*Problem details*:
Of the material below, the lines to be retyped are those from the line containing "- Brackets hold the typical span" through the line containing "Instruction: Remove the", inclusive; reproduce them exactly.
Top of Given information
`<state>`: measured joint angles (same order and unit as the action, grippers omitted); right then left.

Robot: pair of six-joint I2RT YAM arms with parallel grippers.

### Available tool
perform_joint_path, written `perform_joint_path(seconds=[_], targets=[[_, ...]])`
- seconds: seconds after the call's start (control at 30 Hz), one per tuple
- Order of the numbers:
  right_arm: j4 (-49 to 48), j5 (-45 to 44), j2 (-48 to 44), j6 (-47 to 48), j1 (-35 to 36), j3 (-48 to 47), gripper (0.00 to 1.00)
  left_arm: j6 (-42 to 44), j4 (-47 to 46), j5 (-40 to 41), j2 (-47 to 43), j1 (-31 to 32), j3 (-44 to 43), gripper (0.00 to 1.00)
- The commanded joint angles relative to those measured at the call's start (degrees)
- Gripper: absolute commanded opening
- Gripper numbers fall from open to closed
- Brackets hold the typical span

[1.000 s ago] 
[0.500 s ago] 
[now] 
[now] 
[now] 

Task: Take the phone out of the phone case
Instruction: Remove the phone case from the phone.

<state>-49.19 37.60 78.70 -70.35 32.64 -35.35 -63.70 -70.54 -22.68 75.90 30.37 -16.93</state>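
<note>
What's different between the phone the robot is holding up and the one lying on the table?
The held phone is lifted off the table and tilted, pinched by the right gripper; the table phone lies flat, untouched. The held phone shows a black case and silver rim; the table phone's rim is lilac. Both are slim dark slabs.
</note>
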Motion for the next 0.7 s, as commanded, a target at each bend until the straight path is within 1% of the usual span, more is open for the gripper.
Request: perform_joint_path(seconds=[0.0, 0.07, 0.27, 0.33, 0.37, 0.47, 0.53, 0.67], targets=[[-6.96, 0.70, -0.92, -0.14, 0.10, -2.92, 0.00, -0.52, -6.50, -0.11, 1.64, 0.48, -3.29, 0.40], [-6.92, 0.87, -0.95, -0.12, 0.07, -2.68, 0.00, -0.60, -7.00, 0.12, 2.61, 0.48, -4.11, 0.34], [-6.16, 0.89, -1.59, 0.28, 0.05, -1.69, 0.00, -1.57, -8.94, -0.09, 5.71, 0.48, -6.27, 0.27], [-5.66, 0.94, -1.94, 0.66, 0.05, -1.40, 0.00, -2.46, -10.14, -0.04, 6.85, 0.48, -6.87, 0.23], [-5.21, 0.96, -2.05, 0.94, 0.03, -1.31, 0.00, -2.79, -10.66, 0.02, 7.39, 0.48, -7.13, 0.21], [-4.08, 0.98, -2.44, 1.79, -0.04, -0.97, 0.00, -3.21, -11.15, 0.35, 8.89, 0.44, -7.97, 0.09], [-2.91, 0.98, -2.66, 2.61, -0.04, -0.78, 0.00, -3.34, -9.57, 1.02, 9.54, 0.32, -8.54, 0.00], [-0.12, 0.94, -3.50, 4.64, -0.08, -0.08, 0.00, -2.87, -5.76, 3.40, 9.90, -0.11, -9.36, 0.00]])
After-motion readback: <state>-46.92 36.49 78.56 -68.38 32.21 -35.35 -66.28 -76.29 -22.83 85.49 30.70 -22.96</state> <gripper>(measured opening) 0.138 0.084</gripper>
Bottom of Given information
*Response*:
- Brackets hold the typical span

[1.000 s ago] 
[0.500 s ago] 
[now] 
[now] 
[now] 

Task: Take the phone out of the phone case
Instruction: Remove the phone case from the phone.

No further output is required, since the answer is complete.